私には居場所がない。なんて言ったら家出少女みたいだけれど、実際私には、家と呼べるものがない。建築物としての家はあるけれど、それを住まいとは言えない。言いたくない。
家=ホテル、つまりはただの宿泊施設としか思わなくなっていた。時々、一夜を凌ぐためだけに立ち寄る場所。
そこに私の心はない。
『家が嫌いなの?』
と、冗談まじりで訊かれたことがあった。
その時は曖昧な言葉でごまかしたけれど、もしかすると、その通りなのかもしれない。
嫌いだから、避け続けているうちに、私の居場所がなくなった。もともとなかったわけではなくて、失われてしまったのかもしれない。

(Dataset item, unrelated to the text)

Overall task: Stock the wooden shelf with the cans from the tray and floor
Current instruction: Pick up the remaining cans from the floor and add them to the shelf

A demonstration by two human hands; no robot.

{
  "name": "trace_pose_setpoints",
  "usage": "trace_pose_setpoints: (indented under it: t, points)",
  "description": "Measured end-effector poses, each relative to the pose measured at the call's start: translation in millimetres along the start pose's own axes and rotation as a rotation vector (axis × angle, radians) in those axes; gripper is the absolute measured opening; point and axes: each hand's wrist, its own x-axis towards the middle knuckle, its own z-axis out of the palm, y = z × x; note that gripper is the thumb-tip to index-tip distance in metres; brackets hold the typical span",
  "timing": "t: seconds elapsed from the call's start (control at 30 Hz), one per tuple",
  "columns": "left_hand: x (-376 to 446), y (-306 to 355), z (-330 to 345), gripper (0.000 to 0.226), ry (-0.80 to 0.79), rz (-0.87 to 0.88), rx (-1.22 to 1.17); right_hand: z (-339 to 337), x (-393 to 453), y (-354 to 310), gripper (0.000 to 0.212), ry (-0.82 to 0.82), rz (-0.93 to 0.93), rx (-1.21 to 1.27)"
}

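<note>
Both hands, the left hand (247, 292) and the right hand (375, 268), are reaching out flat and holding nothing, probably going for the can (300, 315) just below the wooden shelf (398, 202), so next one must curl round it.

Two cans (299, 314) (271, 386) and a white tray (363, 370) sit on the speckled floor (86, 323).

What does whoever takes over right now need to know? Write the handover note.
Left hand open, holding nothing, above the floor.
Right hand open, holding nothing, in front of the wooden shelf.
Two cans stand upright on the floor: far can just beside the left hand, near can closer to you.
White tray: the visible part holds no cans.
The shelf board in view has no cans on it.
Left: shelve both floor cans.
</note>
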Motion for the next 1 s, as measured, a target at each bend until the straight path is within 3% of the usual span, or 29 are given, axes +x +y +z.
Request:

だから居場所を捜し求めて、私は彷徨っているのだろうか。
自由気ままに。
家出少女を気取って。
心に残された穴を埋めてくれる何かを捜して。
求めれば求めるほど、それは遠くなっているような気がするのはわかっていても、止まってしまったら二度と手に入らないかもしれない。
私は人の弱さを集める。
誰かの痛みを、傷を、私が背負う。
それは私が存在していることの証。
たとえ居場所がなくても、私は、ここにいる。
――ねぇ、気付いてよ。
こんにちは、白木 一です。
右手第二関節あたりの傷を眺めながら書いた、病んでる掌編です。
イライラしてベッドにパンチしたら、ベッドも右手もダメになりました。といっても組織液が染み出た程度なのでお気になさらず。